La fonction cardiaque d’un singe a été restaurée avec des cellules souches humaines lors de recherches en laboratoire

La fonction cardiaque chez les singes a été restaurée avec des cellules souches humaines, selon une étude, promettant que la méthode fonctionnera chez les humains atteints d’insuffisance cardiaque.

Des chercheurs de l’école de médecine de l’Université de Washington à Seattle ont constaté que les cœurs étaient de nouveau pompés vigoureusement après la formation de nouveaux muscles dans l’organe par des cellules souches embryonnaires. Leurs résultats ont été publiés lundidans la revue Nature Biotechnology.

Dans certains cas, la fonction cardiaque a été rétablie à plus de 90% de la normale.

“Nos résultats montrent que les cardiomyocytes dérivés de cellules souches embryonnaires humaines peuvent rescul musulariser les infarctus dans les cœurs de singe macaque et, ce faisant, réduire la taille des cicatrices et restaurer une fonction cardiaque importante”, Dr Charles “Chuck” Murry, professeur de pathologie à l’UW School of Medicine, a déclaré dans un communiqué de presse . “Cela devrait donner de l’espoir aux personnes atteintes d’une maladie cardiaque.”

Environ 610 000 personnes meurent de maladie cardiaque aux États-Unis chaque année, ce qui en fait la principale cause de décès pour les hommes et les femmes, selon les Centers for Disease Control and Prevention .

Les muscles cardiaques endommagés sont remplacés par des tissus cicatriciels. À mesure que le cœur s’affaiblit, il n’y a pas assez de sang pour alimenter le corps en oxygène.

La fonction musculaire perdue d’un coeur n’avait pas été restaurée auparavant chez les humains. Des singes macaques, dont la taille du coeur et la physiologie sont similaires à ceux de l’homme, ont été utilisés dans l’étude.

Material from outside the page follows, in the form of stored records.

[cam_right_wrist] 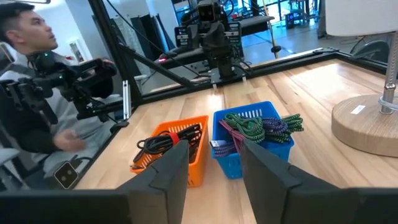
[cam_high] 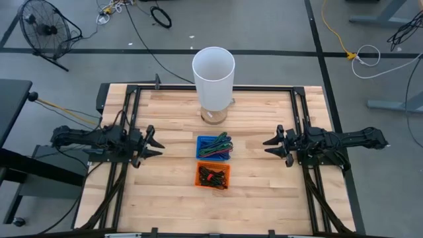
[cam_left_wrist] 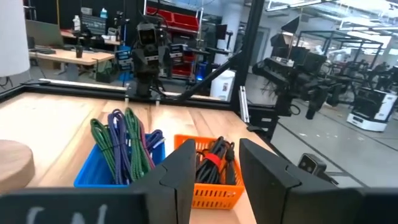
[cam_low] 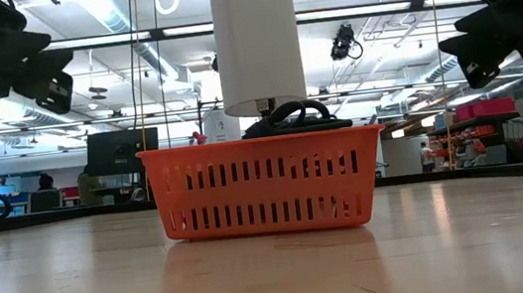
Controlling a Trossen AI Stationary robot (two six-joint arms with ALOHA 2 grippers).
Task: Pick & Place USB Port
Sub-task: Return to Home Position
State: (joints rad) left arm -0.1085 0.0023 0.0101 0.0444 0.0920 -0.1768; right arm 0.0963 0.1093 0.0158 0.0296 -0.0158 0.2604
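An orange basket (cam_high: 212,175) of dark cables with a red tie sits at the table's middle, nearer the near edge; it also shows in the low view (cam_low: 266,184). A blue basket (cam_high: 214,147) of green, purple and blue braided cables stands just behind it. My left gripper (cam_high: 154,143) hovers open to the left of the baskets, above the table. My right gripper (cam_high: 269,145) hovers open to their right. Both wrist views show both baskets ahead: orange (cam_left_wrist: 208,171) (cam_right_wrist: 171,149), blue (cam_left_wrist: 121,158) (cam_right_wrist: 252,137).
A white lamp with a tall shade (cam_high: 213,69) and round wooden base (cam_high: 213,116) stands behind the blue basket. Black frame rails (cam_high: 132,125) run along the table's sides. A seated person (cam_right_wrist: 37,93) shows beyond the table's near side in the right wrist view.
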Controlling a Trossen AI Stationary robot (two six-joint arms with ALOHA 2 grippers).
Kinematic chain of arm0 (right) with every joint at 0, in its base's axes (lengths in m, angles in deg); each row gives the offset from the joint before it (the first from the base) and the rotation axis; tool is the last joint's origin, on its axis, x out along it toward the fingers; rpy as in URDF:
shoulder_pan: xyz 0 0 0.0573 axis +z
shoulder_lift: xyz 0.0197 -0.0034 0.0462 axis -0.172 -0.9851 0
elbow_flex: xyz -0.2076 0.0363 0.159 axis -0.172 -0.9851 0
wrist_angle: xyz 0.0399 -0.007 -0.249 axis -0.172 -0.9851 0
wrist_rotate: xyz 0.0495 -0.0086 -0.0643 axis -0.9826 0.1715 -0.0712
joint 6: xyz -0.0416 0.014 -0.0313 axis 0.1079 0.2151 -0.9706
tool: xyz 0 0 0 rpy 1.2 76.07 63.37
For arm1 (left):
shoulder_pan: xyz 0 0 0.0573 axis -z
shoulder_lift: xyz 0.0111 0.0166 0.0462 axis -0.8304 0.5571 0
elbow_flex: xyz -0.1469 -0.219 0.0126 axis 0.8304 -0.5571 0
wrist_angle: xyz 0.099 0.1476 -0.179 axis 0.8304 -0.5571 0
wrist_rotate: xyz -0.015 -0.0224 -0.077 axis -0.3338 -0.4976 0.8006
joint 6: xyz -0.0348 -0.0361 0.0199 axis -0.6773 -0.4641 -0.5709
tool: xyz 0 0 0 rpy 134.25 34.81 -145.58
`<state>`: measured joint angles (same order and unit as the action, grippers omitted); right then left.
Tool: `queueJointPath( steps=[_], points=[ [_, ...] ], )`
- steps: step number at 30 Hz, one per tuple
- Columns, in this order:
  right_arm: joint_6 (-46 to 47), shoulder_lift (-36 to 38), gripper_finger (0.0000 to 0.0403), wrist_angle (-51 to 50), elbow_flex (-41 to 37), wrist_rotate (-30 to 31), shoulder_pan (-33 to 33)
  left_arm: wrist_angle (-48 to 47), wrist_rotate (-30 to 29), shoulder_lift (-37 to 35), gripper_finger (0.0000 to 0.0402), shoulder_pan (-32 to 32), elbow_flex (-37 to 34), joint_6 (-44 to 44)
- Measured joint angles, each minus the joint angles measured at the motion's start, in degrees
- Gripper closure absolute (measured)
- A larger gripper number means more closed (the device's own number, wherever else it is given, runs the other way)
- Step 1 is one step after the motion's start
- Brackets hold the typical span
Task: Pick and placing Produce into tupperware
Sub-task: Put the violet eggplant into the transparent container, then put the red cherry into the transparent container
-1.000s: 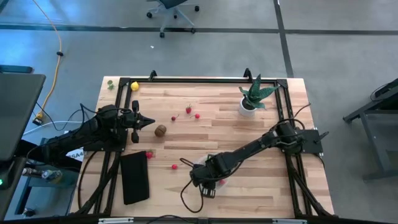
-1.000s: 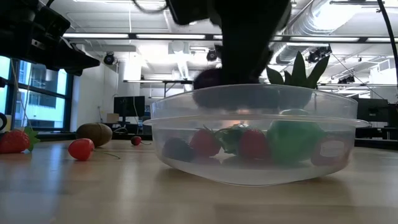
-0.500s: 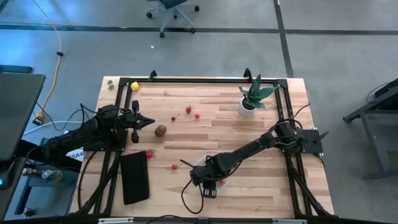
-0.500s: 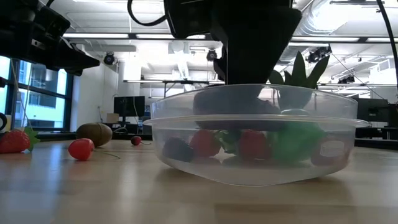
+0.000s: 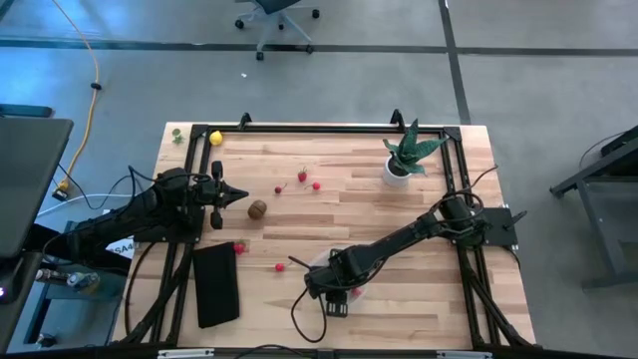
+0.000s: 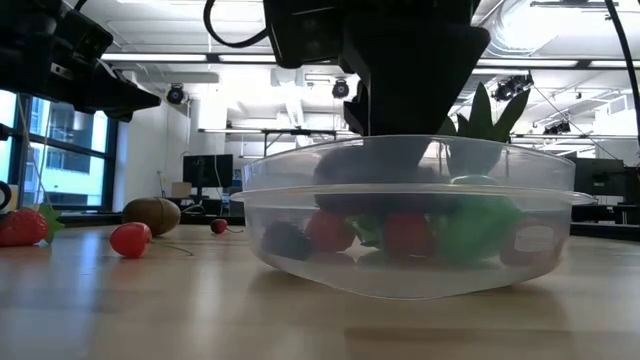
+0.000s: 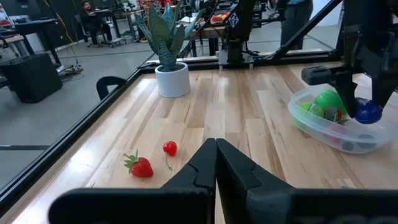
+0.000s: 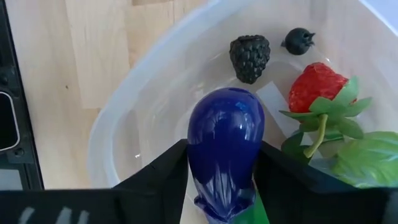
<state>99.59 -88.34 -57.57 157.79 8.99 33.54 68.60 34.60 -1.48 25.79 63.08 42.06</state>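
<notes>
- Since a second ago, the right gripper (image 8: pixel 224 180) has come a little lower into the clear, round, shallow plastic tupperware (image 6: pixel 405 215), and its dark body now fills more of the space above the rim in the low view; nothing else on the table has changed place.
- Between its two dark fingers (image 8: pixel 158 174) sits a glossy purple toy eggplant (image 8: pixel 225 144); both fingers touch its sides, so the jaws are part open around it and it is held above the container floor.
- Under and around the eggplant, inside the tupperware, lie a black toy blackberry (image 8: pixel 249 57), a small dark berry (image 8: pixel 299 40), a red toy strawberry with green leaves (image 8: pixel 317 87) and a bright green piece (image 6: pixel 475 225).
- From above, the tupperware is at the near middle of the light wooden table (image 5: pixel 399 209), mostly covered by the right arm.
- Still outside the container are a brown toy kiwi (image 5: pixel 257 209), small red cherries (image 5: pixel 316 185) near the middle, a red strawberry (image 5: pixel 238 248) just beside the flat black rectangle (image 5: pixel 215 284), one more red piece (image 5: pixel 279 267) between that rectangle and the tupperware, and a yellow piece (image 5: pixel 215 139) at the far left corner.
- At the left side of the table the left gripper (image 5: pixel 239 196) hovers with its fingers pressed together and nothing between them, near the kiwi but not touching it.
- A spiky green plant in a white pot (image 5: pixel 404 158) stands at the far right.
</notes>
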Motion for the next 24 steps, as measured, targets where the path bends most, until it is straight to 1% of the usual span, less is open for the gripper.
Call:
queueJointPath(
  steps=[8,16,18,24],
  points=[
    [-0.75,0.0,0.021,-0.04,0.0,0.44,0.0,-0.01,-0.01,0.0,0.0401,0.0,0.0,0.02],
    [0.31,0.75,0.0206,0.02,0.07,1.22,0.0,0.0,0.0,0.0,0.0401,-0.01,0.0,0.02],
    [0.89,2.2,0.0206,0.11,0.07,2.67,0.02,0.0,-0.02,0.0,0.0401,-0.02,0.0,0.0],
    [0.9,7.41,0.0206,0.46,0.13,10.03,-1.88,-0.02,0.0,0.0,0.0401,0.0,0.0,0.0]
  ],
)
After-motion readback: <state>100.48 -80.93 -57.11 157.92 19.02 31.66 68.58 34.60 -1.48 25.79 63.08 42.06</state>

Après les crises cardiaques, les fractions d’éjection du ventricule gauche sont passées d’environ 65% à 40% chez les primates, selon les chercheurs.

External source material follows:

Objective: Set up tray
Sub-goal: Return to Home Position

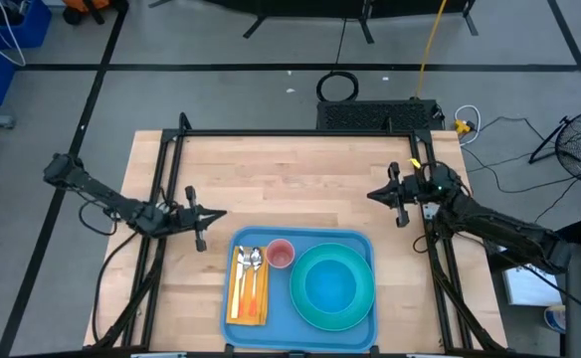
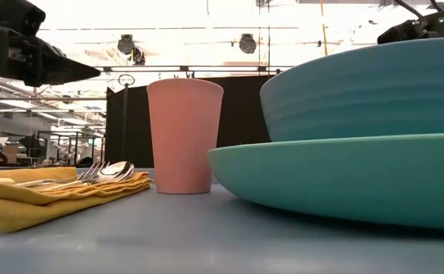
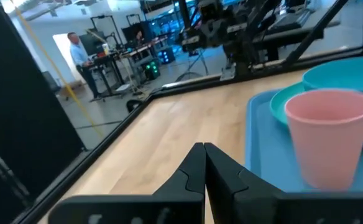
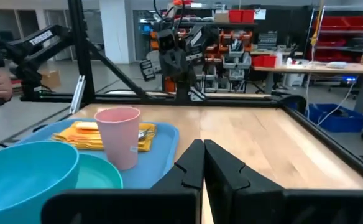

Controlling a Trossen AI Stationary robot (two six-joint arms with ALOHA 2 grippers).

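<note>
The blue tray (image 1: 236, 316) lies at the table's near edge. On it sit a yellow napkin (image 1: 248, 290) with a fork and spoon (image 1: 255, 261) on top, a pink cup (image 1: 280, 255) standing upright, and a turquoise plate (image 1: 315, 310) with a blue bowl (image 1: 330, 284) resting in it. My left gripper (image 1: 217, 213) hovers shut left of the tray's far left corner. My right gripper (image 1: 372, 195) is shut beyond the tray's far right corner. Both touch nothing.
Bare wooden tabletop (image 1: 290, 189) stretches across the far half of the table. A black metal frame (image 1: 271, 133) borders the table. In the left wrist view a person (image 3: 79, 55) stands far off in the room behind.
</note>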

Après deux semaines, des cellules cardiaques issues de cellules souches embryonnaires humaines – environ 750 millions – ont été injectées dans et autour du tissu cicatriciel jeune. Un groupe témoin a reçu une version sans cellule de la solution utilisée pour injecter les cellules souches pour les autres singes.

Quatre semaines après les injections de cellules souches, la fraction d’éjection des animaux témoins est restée essentiellement inchangée à environ 40%. Chez les animaux traités, cependant, il a atteint 49,7%, ce qui est à peu près à mi-chemin de la normale.

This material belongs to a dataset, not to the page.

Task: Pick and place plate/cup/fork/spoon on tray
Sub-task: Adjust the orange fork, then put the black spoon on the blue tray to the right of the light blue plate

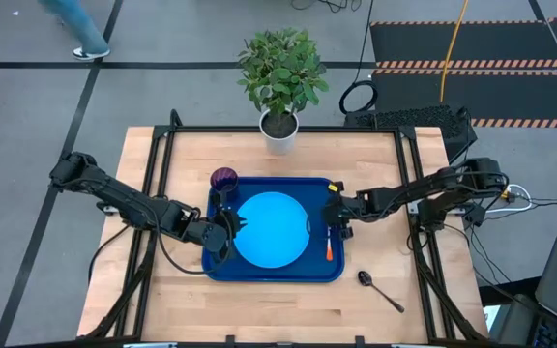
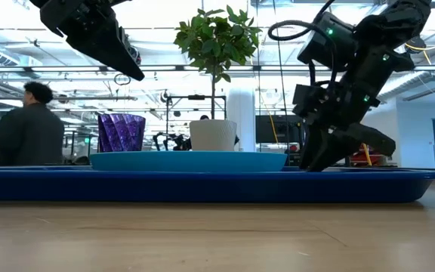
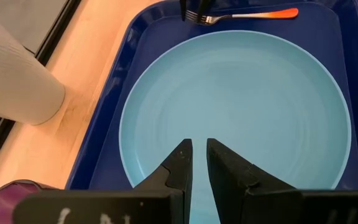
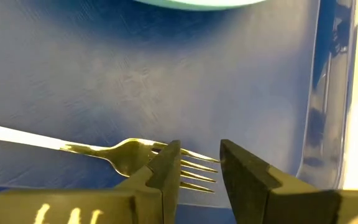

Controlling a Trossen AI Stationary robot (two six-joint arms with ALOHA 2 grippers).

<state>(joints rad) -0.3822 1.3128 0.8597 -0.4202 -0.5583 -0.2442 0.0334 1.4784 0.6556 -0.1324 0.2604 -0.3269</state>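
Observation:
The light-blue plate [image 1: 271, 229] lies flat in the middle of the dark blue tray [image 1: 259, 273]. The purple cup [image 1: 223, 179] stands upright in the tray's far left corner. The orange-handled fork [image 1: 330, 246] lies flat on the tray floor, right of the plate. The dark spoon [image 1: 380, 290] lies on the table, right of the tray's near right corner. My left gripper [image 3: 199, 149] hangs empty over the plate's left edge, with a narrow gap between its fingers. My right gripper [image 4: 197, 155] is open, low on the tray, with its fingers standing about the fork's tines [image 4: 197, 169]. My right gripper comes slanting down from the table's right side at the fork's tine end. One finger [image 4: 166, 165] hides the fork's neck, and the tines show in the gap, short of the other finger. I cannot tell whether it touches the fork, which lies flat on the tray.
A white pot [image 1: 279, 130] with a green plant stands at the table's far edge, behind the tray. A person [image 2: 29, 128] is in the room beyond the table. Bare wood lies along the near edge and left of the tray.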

Les IRM ont confirmé que le nouveau muscle cardiaque s’était développé au sein de ce qui avait été du tissu cicatriciel dans les coeurs traités, contre aucun dans le groupe témoin.

Pendant trois mois, les animaux traités ont continué à s’améliorer, jusqu’à 66%, car les animaux non traités ont diminué, et le nouveau tissu musculaire a remplacé 10% à 29% du tissu cicatriciel.

Les chercheurs planifient des essais cliniques sur des humains en 2020 et, finalement, développent un traitement pour les personnes peu de temps après les crises cardiaques dans le but de prévenir l’insuffisance cardiaque.

Murray, qui a étudié l’utilisation des cellules souches pour les maladies cardiaques pendant environ 20 ans, a déclaré que la procédure serait similaire à une angiographie coronarienne.

“Ce que nous espérons faire est de créer un traitement” unique “avec des cellules” prêtes à l’emploi “surgelées qui, comme le sang O-négatif, peuvent atteindre n’importe quel receveur avec une immunosuppression modérée”, a déclaré Murry.